A horse got loose during a transatlantic flight, forcing the plane to return to New York.
You Can See ATC obtained audio of the pilot speaking with air traffic controllers about the horse. You can listen to the audio below.
Here’s what you need to know:
The Pilot Informed Air Traffic Controllers, ‘the Horse Managed to Escape the Stall’
On November 9, 2023, an Air Atlanta Icelandic Boeing 747-400 was leaving JFK Airport to Liege Airport in Belgium at about 31,000 feet when it reported that “the horse had managed to escape the cargo hold,” ATC reported.
The video shows a reconstruction of the flight with the flight audio accompanying it.
The pilot said, “Yes, sir we are cargo plane. We have live animal, horse on board the airplane. And the horse managed to escape the stall. We don’t have a problem as of flying wise, but we need to return back to New York. We cannot get the horse back secured.”
The controller cleared him to return to Kennedy airport, and the pilot thanked him.
A short time later, the pilot added, “Due to our weight, we need to dump 20 tons of fuel.” The plane began dumping fuel about 10 miles west of Martha’s Vineyard, according to the ATC video.
“We need a vet, veterinarian I guess you call it, for the horse upon landing,” the pilot explained, although he did not say why.
The Pilot Said, ‘We Have a Horse in Problem, in Difficulty’
The plane was cleared to land. The pilot explained that the plane was heavy.
“Do you require assistance?” asked the controller.
“On the ramp yes, we have a horse in problem, in difficulty,” responded the pilot.
People joked about the situation in the comment thread of the YouTube video. “Gives new meaning to a stable approach! 🐎” wrote one.
“Wow the amount of communication these pilots have to do and still manage to land safely all the time 👏🏽👏🏽👏🏽” wrote another. “That’ll be the first horse placed on the no-fly list for…horsing around on a 747,” commented another person.
Concluded another comment writer, “You don’t see things like this happen everyday. This was well-handled by everybody involved. The first ATC at Boston did a great job in his instructions and coordinating with JFK to have a vet standing by and informing other pilots of the fuel dumping all at the same time.”
Another wrote, “Most horses I’ve flown had handlers and a veterinarian who went along for the flight. My record was 95 racehorses on a single flight (out of Sydney). But one time I flew over 900 baby oinkers from Chicago to China!”

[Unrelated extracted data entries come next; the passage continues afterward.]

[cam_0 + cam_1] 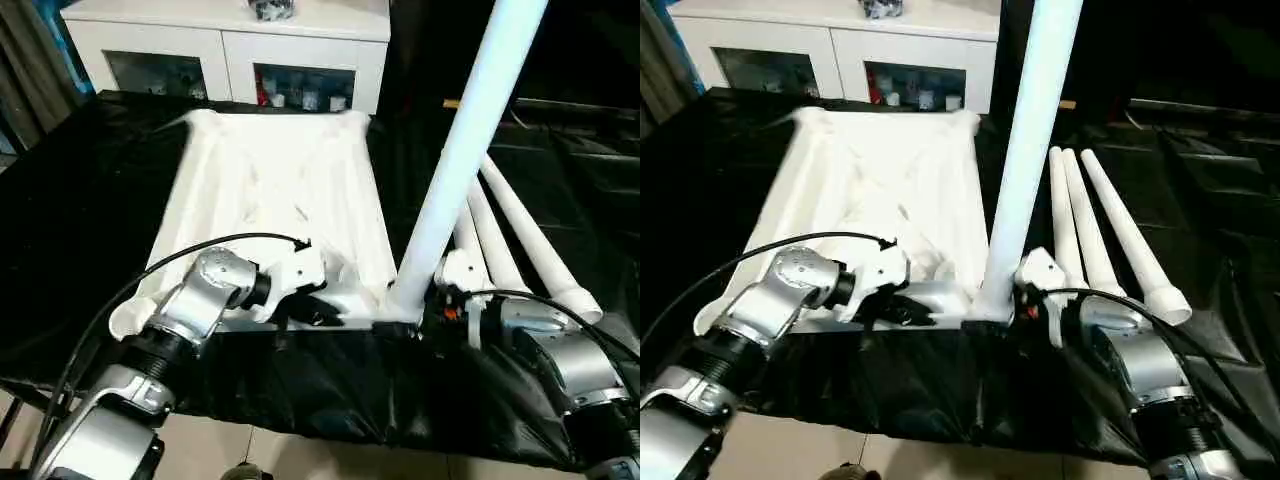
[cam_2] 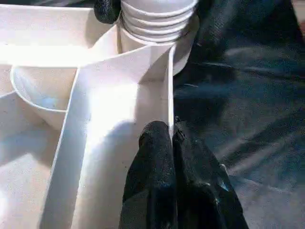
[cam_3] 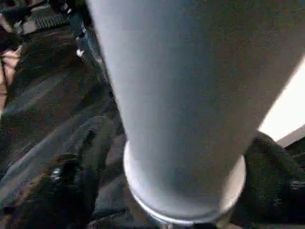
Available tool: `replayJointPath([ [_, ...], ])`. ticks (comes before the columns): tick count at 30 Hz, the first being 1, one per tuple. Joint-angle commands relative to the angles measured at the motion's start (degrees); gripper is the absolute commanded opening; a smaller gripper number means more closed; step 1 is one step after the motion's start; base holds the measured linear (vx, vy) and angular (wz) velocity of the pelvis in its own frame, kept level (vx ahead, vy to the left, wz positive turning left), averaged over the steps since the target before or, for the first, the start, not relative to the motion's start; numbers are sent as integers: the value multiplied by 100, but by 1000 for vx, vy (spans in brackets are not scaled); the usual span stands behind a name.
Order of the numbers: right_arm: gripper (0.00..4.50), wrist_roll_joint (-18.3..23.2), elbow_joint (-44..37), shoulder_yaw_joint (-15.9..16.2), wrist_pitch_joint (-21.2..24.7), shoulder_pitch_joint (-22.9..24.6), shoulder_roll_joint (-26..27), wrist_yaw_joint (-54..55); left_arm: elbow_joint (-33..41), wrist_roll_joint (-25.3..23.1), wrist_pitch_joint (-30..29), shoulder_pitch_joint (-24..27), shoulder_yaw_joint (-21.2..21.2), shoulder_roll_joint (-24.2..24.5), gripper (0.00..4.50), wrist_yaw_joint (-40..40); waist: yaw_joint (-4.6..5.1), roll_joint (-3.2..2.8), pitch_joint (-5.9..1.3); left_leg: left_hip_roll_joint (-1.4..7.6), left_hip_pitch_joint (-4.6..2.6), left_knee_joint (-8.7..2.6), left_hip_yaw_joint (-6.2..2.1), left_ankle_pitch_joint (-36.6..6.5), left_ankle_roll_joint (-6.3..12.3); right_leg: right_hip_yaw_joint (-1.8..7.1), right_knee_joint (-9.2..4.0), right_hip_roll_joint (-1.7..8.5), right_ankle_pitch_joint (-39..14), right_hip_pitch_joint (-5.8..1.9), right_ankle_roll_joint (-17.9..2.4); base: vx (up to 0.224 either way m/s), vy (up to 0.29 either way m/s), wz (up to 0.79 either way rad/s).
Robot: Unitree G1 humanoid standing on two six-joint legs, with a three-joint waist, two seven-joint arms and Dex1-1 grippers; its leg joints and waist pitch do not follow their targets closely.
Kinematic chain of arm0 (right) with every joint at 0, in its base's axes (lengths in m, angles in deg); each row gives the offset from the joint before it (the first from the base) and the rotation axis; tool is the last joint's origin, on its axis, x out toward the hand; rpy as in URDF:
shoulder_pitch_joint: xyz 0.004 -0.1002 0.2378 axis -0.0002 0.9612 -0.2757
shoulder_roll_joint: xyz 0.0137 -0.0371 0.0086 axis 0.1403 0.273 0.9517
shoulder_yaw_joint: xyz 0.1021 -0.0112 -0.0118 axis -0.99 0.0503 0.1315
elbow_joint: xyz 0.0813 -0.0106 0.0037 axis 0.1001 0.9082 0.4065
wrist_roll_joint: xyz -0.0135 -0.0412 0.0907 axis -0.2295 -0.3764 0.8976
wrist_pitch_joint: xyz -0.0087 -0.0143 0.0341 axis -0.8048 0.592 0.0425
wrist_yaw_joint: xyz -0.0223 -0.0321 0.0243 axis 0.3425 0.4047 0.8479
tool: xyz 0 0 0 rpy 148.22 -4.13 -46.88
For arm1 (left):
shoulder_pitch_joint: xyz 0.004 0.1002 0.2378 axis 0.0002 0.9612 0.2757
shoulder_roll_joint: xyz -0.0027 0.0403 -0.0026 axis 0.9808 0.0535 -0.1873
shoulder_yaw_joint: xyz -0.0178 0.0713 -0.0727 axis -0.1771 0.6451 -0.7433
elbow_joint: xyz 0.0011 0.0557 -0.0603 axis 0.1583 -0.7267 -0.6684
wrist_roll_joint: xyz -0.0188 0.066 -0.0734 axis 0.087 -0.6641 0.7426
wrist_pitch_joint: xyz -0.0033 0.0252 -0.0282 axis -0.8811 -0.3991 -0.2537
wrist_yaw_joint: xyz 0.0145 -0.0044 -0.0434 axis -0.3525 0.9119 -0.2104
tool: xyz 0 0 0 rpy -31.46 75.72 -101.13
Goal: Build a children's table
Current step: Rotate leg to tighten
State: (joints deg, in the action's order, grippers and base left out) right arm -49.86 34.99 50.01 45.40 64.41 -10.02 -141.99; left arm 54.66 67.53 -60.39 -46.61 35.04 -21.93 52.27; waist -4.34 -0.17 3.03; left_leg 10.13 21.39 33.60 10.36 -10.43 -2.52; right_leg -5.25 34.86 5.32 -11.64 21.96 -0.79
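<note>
The white plastic tabletop [image 1: 280, 190] looks light and stiff. The left gripper [image 2: 170, 143] pinches its thin near rim. The tall white tube leg [image 1: 455, 170] stands in the near right corner; its smooth base looks slippery. The right gripper [image 3: 157, 157] is wide open around it.

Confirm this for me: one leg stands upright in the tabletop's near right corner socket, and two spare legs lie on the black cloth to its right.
Not quite. The upright leg does stand in the near right corner socket of the tabletop, but three spare legs, not two, lie side by side on the black cloth to its right. The right eye view shows all three.
</note>
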Motion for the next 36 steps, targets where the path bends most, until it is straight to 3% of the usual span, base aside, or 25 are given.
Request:
replayJointPath([
  [1,351,0,-58,217,31,-29,40,-174,0,99,79,-65,191,-104,0,167,15,59,-311,375,-87,-418,-110,-1279,324,356,-473,430,-1271,-222,-1281,0,0,0],
  [5,328,83,-156,236,174,-5,39,-249,-32,138,103,-78,170,-84,0,272,5,54,-345,372,-70,-392,-109,-958,431,344,-406,416,-743,-248,-1402,0,0,0],
  [9,295,149,-257,292,296,112,102,-94,-215,131,184,-129,125,-77,0,235,-15,51,-362,364,-71,-369,-91,-832,512,340,-390,413,-559,-252,-1455,0,0,0],
  [12,280,56,-31,112,280,140,482,552,-270,159,-4,-143,5,-221,0,-38,-24,32,-338,372,-79,-398,-100,-1090,377,341,-433,428,-943,-242,-1395,0,0,0],
  [14,273,-5,69,24,265,134,646,848,-248,170,-105,-141,-31,-289,0,-147,-4,37,-309,362,-104,-430,-112,-1421,198,339,-493,436,-1488,-214,-1293,0,0,0],
  [17,272,-186,562,-269,276,-62,1269,2012,-258,119,-577,-199,-180,-657,0,-867,115,27,-288,344,-113,-464,-169,-1848,-98,321,-563,453,-2333,-199,-1037,0,0,0],
  [19,272,-233,758,-334,280,-166,1497,2426,-257,52,-735,-204,-202,-821,0,-1187,173,59,-280,341,-104,-467,-179,-1944,-109,316,-594,450,-2533,-187,-936,0,0,0],
  [22,271,-284,1069,-411,318,-401,2060,3268,-161,-1,-1003,-156,-246,-1168,0,-1745,250,71,-268,328,-98,-463,-175,-1968,-89,322,-617,436,-2555,-154,-927,0,0,0],
  [25,271,-378,1221,-418,319,-540,2341,3740,-70,-20,-1050,-84,-222,-1301,0,-1920,274,62,-269,316,-92,-467,-196,-2036,-81,309,-649,441,-2824,-149,-774,0,0,0],
  [28,271,-446,1387,-420,38,-675,2543,3885,32,-20,-1103,-4,-223,-1390,0,-2038,289,45,-282,319,-88,-474,-192,-2029,-82,320,-645,433,-2611,-142,-778,0,0,0],
  [29,327,-435,1395,-478,-15,-721,2568,3868,30,-46,-1085,7,-212,-1376,0,-2022,290,44,-286,319,-83,-477,-187,-2004,-60,324,-634,422,-2479,-149,-812,0,0,0],
  [33,361,-442,1342,-534,-56,-751,2463,3696,2,-76,-997,-2,-221,-1269,0,-1971,269,26,-303,335,-107,-471,-154,-1856,3,352,-587,405,-1902,-142,-1007,0,0,0],
  [34,385,-480,1308,-483,-113,-740,2372,3575,-11,-84,-896,-8,-217,-1216,0,-1933,256,16,-310,332,-92,-471,-149,-1766,23,353,-563,403,-1713,-162,-1067,0,0,0],
  [36,390,-476,1174,-434,-182,-678,2180,3272,3,-72,-696,4,-207,-1108,0,-1829,237,34,-324,331,-72,-464,-143,-1599,76,350,-535,405,-1463,-191,-1109,0,0,0],
])
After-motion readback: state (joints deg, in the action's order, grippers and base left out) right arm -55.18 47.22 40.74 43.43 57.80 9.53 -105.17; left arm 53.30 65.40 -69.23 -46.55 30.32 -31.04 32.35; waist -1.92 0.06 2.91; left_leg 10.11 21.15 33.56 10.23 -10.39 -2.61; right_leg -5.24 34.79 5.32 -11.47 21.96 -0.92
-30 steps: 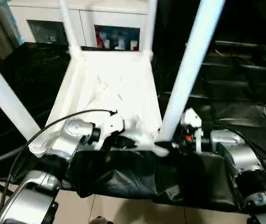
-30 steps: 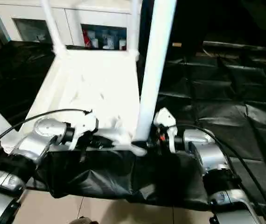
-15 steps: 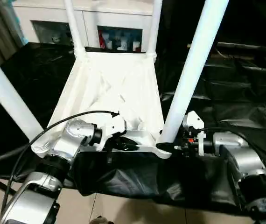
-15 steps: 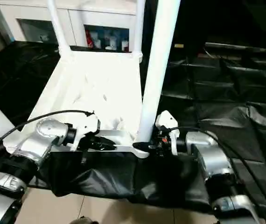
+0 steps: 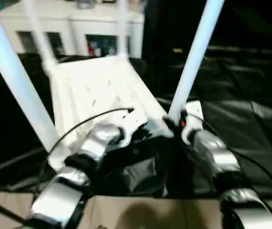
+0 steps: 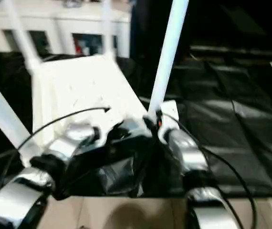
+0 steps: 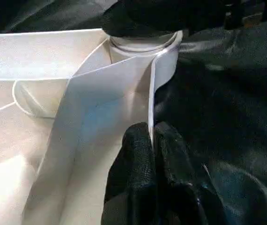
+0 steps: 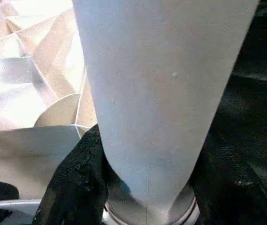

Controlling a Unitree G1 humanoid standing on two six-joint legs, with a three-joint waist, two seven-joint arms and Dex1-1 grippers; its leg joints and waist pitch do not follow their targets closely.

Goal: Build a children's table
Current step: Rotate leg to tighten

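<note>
**Upside-down kids' table, both grippers clamped on near the front corner**

So the children's table (image 5: 98, 90) is lying flipped over on the black-draped work table (image 5: 250, 114), ribbed underside facing up, sitting left of centre in the head camera frames. All four white legs are poking upward: two thin-looking ones at the far end near the top of the frame, one fat one (image 5: 16, 81) cutting across the left side, and the near right leg (image 5: 193, 57) running from the top edge down to the middle of the frame.

The left gripper (image 7: 152, 140) comes in from lower left. In its wrist view the two black fingers (image 7: 133, 159) are pressed together with the thin white edge of the tabletop rim pinched between them, right by the round corner socket (image 7: 143, 44) where a leg is seated.

The right gripper (image 8: 145, 187) is at the base of that near right leg, just right of centre in the head views. In its wrist view the black fingers (image 8: 77, 183) sit on either side of the tube, hugging it right above the socket collar, so it's gripping the leg.

Behind the work table, at the top left of the frame, is a white cabinet (image 5: 78, 28) with glass doors. A strip of light floor (image 5: 141, 214) shows along the bottom edge
</note>
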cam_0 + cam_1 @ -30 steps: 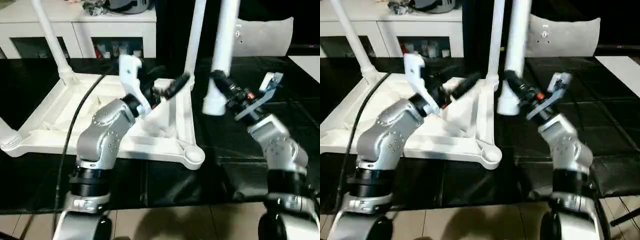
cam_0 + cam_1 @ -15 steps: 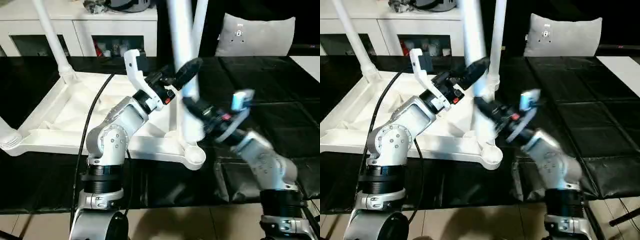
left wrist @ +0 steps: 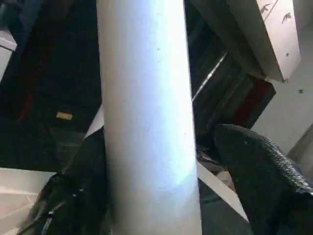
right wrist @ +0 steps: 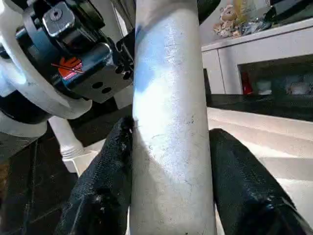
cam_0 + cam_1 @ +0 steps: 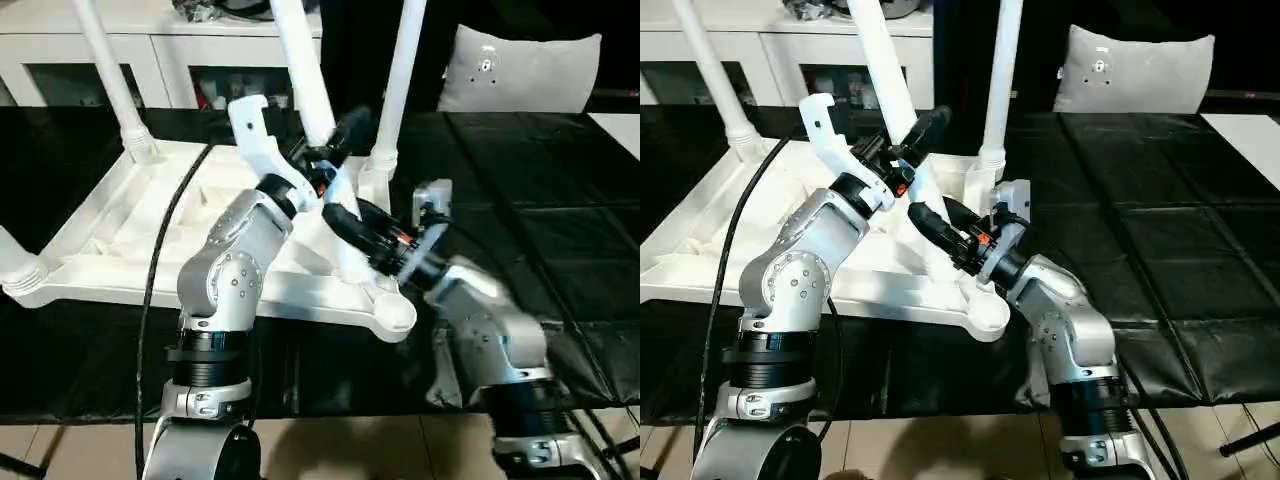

Other people also praised the pilot and air traffic controllers. “Such calm professionalism despite the horsing around in the cargo hold!! I especially like that the pilot thought to ask for a veterinarian!! Bravo all involved,” wrote one. “Very professional and polite crew. Especially than when you think about it, a horse running around a cargo hold is a big deal. I have dealt with horses a bit in my younger years. They are strong and can be quite heavy. Maybe on a 747 it wouldn’t move the COG by much, but their kicks could absolutely cause some damage to the aircraft, potentially even kick through the bulkhead,” another person wrote.